Adolescent negative emotions are a major public health concern. Physical exercise is often associated with better emotional health, yet the psychological processes underlying this association, particularly in Chinese adolescents, are not fully understood. This study examined whether stress perception and emotional sensitivity are related to the association between physical exercise and negative emotions.

A cross-sectional survey was conducted with 1,471 adolescents (54.52% male; Mean age = 13.16, SD = 1.01) from ten middle schools in Guangxi Province, China. Validated Chinese versions of established instruments assessed physical exercise (Youth Physical Activity Rating Scale), negative emotions (PANAS Negative Affect subscale), stress perception (Perceived Stress Scale), and emotional sensitivity operationalized through emotional contagion susceptibility. Path analysis using maximum likelihood estimation with robust standard errors tested the hypothesized sequential mediation model. Bootstrap confidence intervals (5,000 resamples) evaluated indirect effects.

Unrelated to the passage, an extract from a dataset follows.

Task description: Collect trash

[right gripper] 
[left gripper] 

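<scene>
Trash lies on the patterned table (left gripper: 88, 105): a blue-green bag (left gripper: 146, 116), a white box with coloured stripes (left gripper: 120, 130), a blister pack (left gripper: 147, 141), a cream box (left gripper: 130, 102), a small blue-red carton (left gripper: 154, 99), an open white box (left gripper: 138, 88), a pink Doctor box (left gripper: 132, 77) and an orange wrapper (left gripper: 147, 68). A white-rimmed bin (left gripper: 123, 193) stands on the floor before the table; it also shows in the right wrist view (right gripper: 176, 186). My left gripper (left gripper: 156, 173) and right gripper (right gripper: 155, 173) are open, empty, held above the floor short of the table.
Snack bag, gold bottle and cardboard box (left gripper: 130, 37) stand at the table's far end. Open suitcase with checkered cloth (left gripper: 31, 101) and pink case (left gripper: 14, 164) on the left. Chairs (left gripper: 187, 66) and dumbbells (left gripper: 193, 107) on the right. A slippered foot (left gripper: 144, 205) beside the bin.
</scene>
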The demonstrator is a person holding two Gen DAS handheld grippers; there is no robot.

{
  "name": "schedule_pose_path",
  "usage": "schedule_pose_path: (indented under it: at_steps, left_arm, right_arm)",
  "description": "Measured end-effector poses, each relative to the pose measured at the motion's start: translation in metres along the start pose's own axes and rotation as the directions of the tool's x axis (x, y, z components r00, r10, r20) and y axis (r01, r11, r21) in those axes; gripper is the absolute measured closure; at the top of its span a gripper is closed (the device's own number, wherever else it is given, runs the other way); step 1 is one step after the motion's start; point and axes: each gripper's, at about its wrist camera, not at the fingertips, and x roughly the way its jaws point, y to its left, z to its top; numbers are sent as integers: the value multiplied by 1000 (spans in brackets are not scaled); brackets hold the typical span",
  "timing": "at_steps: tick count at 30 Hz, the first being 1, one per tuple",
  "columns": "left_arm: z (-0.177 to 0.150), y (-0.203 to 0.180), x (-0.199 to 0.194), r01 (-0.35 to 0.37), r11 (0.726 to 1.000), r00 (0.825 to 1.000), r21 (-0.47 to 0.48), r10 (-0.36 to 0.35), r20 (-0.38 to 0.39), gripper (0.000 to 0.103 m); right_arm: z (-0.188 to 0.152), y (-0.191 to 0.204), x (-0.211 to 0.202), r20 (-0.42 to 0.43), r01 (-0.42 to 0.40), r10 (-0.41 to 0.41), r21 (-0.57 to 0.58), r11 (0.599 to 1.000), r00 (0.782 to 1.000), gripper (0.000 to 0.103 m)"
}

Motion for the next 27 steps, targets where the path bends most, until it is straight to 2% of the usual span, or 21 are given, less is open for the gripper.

Path analysis revealed good model fit (χ²/df = 3.62, CFI = 0.96, TLI = 0.94, SRMR = 0.05, RMSEA = 0.04). Physical exercise demonstrated significant direct (β = -0.13, 95% CI [-0.22, -0.09]) and indirect (β = -0.12, 95% CI [-0.27, -0.08]) associations with negative emotions. Stress perception accounted for 40% of the total association between physical exercise and negative emotions (β = -0.10, 95% CI [-0.16, -0.07]). The sequential indirect association via stress perception and emotional sensitivity accounted for 8% of the total association (β = -0.02, 95% CI [-0.05, -0.01]). The direct path from physical exercise to emotional sensitivity was non-significant (β = -0.04, p = 0.23), which is consistent with an indirect-only pattern via stress perception in the specified model.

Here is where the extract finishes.